**What the task asks:** Lines, not repeats, are what count: give the number of lines below that hold "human", and nothing more.

[[ Excerpted data, beginning ]]

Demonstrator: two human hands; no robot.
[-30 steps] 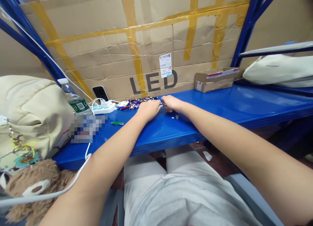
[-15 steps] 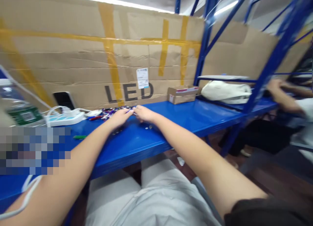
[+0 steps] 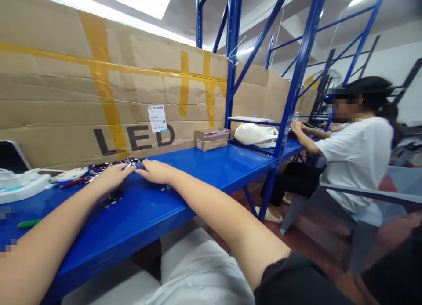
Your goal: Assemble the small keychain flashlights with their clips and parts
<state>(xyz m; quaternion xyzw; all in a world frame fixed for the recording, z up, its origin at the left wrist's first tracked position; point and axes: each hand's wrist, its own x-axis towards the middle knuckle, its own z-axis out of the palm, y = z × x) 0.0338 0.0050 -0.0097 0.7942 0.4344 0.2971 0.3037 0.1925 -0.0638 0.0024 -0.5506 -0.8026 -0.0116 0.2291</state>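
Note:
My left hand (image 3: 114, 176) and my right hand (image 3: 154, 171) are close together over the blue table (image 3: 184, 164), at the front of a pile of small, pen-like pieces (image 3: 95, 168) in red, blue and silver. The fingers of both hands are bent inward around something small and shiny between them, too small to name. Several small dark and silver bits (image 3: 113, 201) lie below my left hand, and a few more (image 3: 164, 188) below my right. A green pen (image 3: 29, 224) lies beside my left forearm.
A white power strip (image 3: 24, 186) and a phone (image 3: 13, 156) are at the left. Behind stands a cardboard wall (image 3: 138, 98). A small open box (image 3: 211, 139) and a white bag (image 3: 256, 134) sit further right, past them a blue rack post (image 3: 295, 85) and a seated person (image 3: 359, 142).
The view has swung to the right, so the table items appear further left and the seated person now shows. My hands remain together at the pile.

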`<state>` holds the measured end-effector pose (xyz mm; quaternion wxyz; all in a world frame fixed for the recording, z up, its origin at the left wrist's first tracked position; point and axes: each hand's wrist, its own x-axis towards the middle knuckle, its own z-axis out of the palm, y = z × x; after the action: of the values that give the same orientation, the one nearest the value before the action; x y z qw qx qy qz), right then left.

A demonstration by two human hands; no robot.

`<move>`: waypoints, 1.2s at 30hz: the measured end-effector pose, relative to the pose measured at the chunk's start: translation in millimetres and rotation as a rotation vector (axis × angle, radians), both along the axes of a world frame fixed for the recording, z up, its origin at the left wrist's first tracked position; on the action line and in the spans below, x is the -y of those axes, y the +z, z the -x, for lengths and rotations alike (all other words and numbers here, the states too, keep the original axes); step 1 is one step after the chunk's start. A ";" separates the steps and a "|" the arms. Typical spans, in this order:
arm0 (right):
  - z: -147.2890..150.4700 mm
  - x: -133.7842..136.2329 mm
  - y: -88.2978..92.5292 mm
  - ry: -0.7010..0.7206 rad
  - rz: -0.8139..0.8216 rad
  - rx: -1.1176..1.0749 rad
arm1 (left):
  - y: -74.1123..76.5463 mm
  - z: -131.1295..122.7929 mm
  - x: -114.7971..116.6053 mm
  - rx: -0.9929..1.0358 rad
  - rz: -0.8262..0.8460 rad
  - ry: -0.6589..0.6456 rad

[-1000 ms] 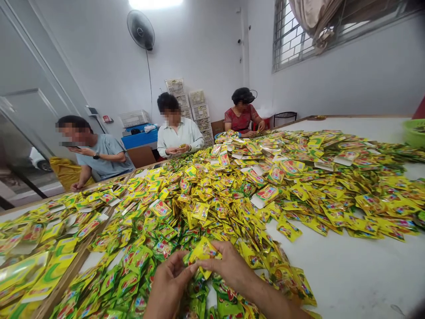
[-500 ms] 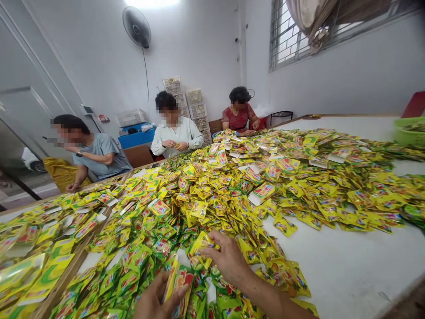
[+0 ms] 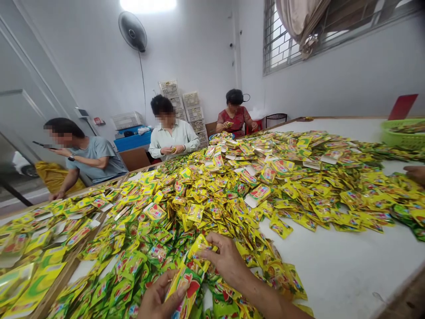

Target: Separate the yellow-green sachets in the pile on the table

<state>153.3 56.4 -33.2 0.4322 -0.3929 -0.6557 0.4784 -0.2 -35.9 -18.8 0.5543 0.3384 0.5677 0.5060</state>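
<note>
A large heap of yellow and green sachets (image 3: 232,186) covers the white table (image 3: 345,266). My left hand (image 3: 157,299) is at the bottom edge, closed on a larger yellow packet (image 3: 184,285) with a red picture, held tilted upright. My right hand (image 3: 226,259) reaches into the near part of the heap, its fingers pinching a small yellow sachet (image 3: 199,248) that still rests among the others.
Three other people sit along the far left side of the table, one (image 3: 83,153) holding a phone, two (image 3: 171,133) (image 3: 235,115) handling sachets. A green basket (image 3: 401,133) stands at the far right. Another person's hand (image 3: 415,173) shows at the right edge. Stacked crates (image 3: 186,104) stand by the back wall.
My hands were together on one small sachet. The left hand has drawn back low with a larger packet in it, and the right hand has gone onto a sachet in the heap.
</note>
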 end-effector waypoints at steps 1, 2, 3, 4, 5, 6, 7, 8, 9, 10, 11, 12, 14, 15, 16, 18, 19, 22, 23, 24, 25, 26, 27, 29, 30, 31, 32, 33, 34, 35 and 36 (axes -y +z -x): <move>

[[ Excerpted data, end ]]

**Answer below:** 2